The centre-right president, an impulsive showman, and his bland Socialist challenger, Francois Hollande, are neck-and-neck in opinion polls for the first round on about 27-28 per cent. But Hollande has a wide lead in voting intentions for a May 6 runoff between the top two candidates.

International stage

Far-right anti-immigration crusader Marine Le Pen, who wants France to abandon the euro, looks set to come third, with hard left firebrand Jean-Luc Melenchon fourth and centrist Francois Bayrou fifth, polls show.

Sarkozy has been a striking figure on the international stage for five years, leading the European response to the global financial crisis, spearheading Western military action in Libya and working in close partnership with powerful German Chancellor Angela Merkel to manage the Eurozone crisis.

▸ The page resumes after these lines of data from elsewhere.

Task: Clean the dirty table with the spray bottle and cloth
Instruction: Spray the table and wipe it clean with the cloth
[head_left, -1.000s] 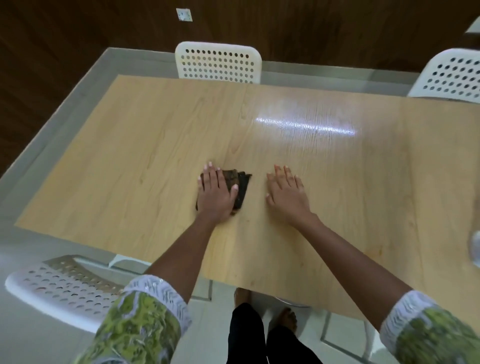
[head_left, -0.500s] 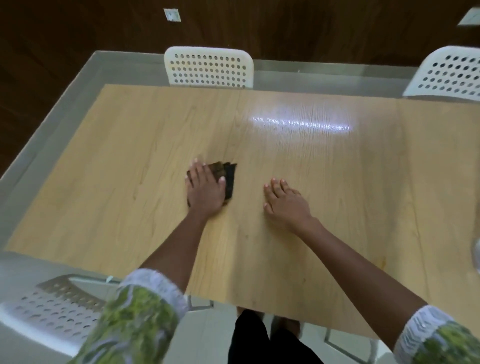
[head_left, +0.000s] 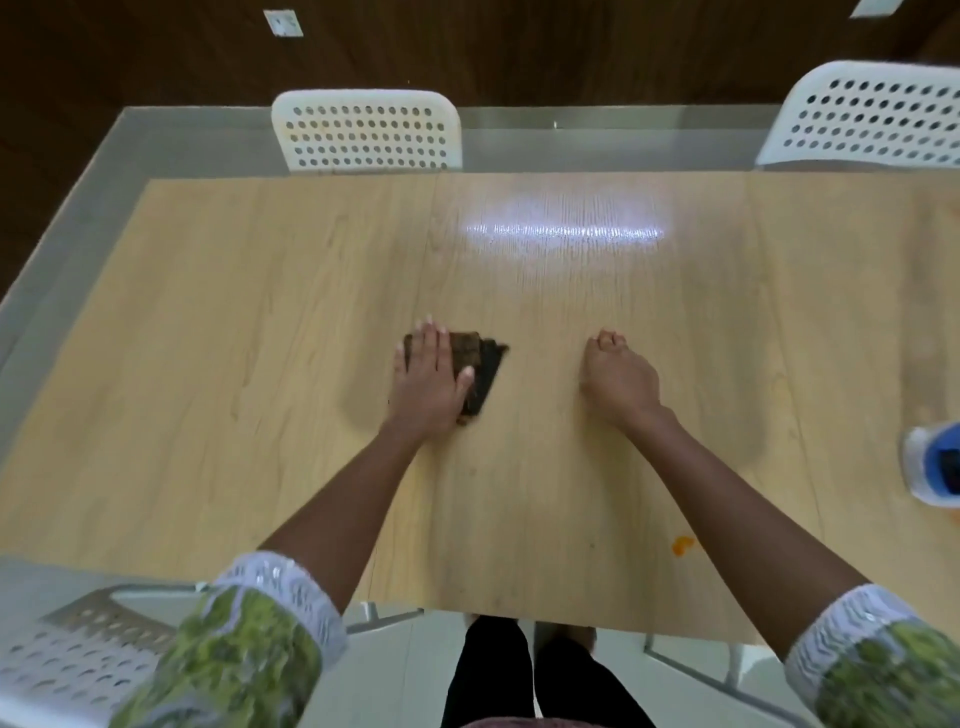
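Note:
A dark folded cloth (head_left: 480, 366) lies on the light wooden table (head_left: 260, 338) near its middle. My left hand (head_left: 428, 376) presses flat on the cloth with straight fingers and covers most of it. My right hand (head_left: 618, 379) rests on the bare wood a little to the right, fingers bent under at the tips, holding nothing. The spray bottle (head_left: 935, 462), white with a blue top, stands at the right edge of the view, partly cut off. An orange stain (head_left: 682, 564) marks the table near the front right.
White perforated chairs stand at the far side, one in the middle (head_left: 366, 130) and one at the right (head_left: 872, 117). A third chair (head_left: 67, 660) sits at the near left. My legs show below the table's front edge. Faint orange smears mark the far right of the table.
My left hand slid the cloth to the left and slightly away. My right hand's fingers have curled from flat to bent. The view shifted, bringing the spray bottle in at the right.

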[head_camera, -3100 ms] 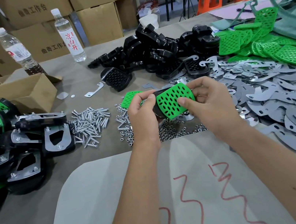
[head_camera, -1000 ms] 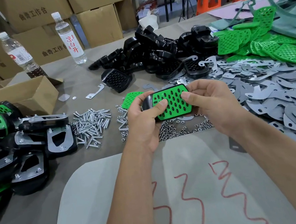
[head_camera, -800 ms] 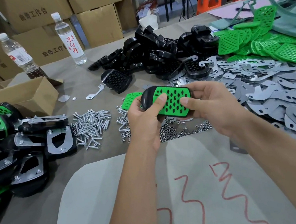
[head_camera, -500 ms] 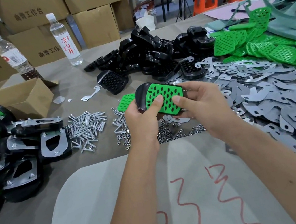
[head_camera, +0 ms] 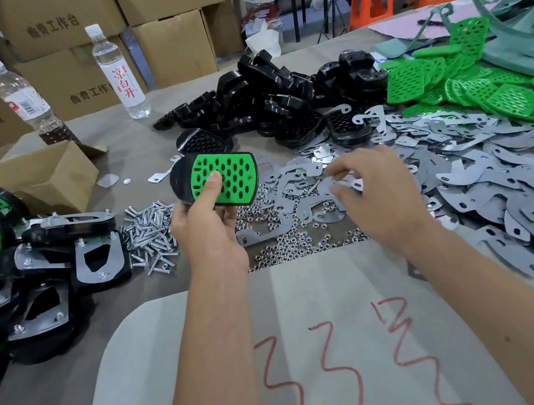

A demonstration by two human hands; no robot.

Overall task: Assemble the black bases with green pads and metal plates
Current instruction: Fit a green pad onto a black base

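step: pick plate | left hand (head_camera: pixel 206 225) grips padded black base (head_camera: pixel 217 180), thumb on pad | right hand (head_camera: pixel 372 186) half-curled, fingertips over metal plates (head_camera: pixel 343 185) (grasp unclear) | tip: lift one only

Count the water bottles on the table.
2. One bottle with red characters stands at the far edge; one with a red-and-white label stands left of it, behind the open cardboard box. Others may be hidden.

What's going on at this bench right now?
A person is assembling pedal-like parts. The left hand holds a black base with a green pad already fitted on it, thumb pressing the pad. The right hand reaches into the metal plates, fingers curled at one plate. Finished units lie stacked on the left.
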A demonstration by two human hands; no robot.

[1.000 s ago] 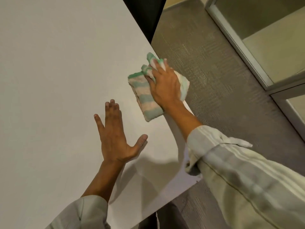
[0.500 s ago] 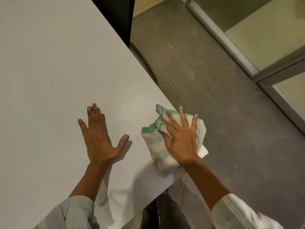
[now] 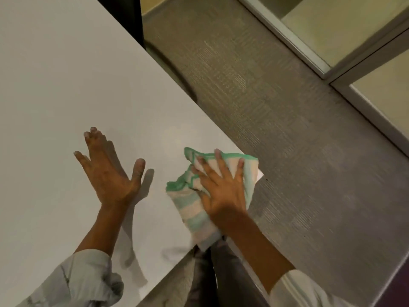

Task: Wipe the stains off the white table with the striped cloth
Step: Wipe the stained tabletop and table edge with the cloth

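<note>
The white table point(image 3: 66, 85) fills the left of the head view, its near right corner under the striped cloth point(image 3: 192, 209). The cloth is crumpled, green and cream, and hangs a little over the table's edges. My right hand point(image 3: 221, 191) lies flat on top of it with fingers spread, pressing it down at the corner. My left hand point(image 3: 110, 171) rests palm down on the bare table to the cloth's left, fingers apart, holding nothing. A faint grey smear point(image 3: 174, 251) shows near the front edge.
Grey carpet point(image 3: 287, 151) lies right of the table. A glass partition with a pale metal frame point(image 3: 327, 69) runs along the upper right. A dark panel point(image 3: 124, 16) stands beyond the table's far edge. My dark trouser legs point(image 3: 221, 273) show below the corner.
My right hand has dragged the cloth along the table's right edge toward me, down to the near corner, and has spread flatter. My left hand has stayed planted on the table.
</note>
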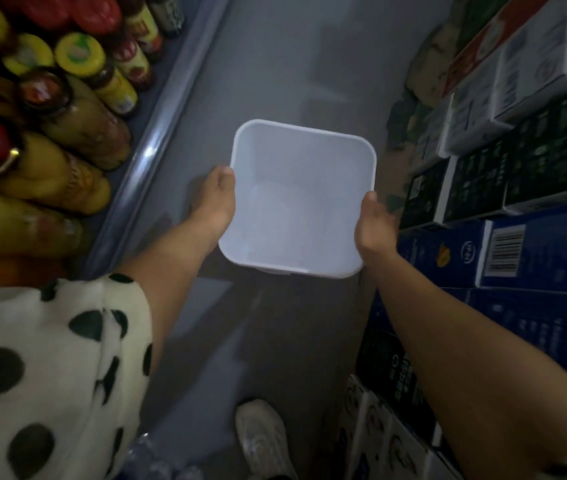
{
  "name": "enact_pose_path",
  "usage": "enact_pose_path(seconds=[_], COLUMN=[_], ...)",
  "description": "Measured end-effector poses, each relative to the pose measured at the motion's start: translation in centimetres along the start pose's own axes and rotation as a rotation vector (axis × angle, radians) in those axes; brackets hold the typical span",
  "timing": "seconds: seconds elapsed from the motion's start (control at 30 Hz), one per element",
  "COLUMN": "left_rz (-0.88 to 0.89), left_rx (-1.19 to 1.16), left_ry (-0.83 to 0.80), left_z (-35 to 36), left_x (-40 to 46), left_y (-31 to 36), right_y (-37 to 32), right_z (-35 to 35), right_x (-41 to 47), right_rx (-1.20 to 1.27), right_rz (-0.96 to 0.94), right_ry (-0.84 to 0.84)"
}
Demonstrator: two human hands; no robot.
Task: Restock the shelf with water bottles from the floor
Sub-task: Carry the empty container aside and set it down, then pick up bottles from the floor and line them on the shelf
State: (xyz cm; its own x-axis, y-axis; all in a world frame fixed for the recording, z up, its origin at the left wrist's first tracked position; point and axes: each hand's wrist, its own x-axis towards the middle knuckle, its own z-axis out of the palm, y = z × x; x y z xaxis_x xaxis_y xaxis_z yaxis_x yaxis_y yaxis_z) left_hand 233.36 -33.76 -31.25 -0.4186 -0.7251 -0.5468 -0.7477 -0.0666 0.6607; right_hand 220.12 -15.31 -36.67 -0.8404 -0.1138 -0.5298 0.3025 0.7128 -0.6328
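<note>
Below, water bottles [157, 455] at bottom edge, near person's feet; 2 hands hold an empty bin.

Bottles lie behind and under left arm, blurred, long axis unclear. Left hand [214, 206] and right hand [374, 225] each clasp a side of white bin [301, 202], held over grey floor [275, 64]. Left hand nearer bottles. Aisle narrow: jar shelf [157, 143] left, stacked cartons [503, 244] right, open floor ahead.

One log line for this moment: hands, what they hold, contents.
left hand: holds bin side | right hand: holds opposite side | white plastic bin: empty, above floor | water bottles: none held
</note>
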Motion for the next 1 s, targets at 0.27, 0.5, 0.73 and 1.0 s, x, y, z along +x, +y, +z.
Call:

But at home, he is unpopular because of a leadership style criticised as vulgar and for being too close to the rich, as well as feeling the brunt of anger over rife unemployment and economic gloom.

"There is a very deep rejection of Nicolas Sarkozy," said a former conservative politician who l eft the ruling UMP party last year. "This election is above all a rejection of his person, of this omnipresent and arrogant government."

Hollande, 57, promises to tread a fiscally responsible path, but his focus on tax rises over spending cuts and his call to renegotiate a European budget discipline pact has some analysts concerned that he would create a new Eurozone stress point.

The Socialist says he wants to change Europe's direction by leading a drive for growth-promoting measures instead of austerity if he wins, setting up a potential clash with Merkel.

Polls will be open on Sunday from 8am (0600 GMT) to 6pm (1600 GMT), and two hours extra in big cities.

Reliable projections of the result based on a partial count are published as soon as the last polling stations close at 8pm (1800 GMT). The authorities are threatening big fines to try to prevent exit polls and partial results leaking out on Twitter and the internet before that deadline.

Feeble growth

France is struggling with feeble growth, a gaping trade deficit, stubbornly high 10 per cent unemployment and strained public finances that prompted Standard & Poor's to cut its triple-A credit in January.

"You can't detach France from what's going on in the wider Eurozone and this election happens to coincide with a lot of other things that are exacerbating concern about the vote," said Nomura chief political analyst Alastair Newton, noting that Greece has an election the same day as the French runoff.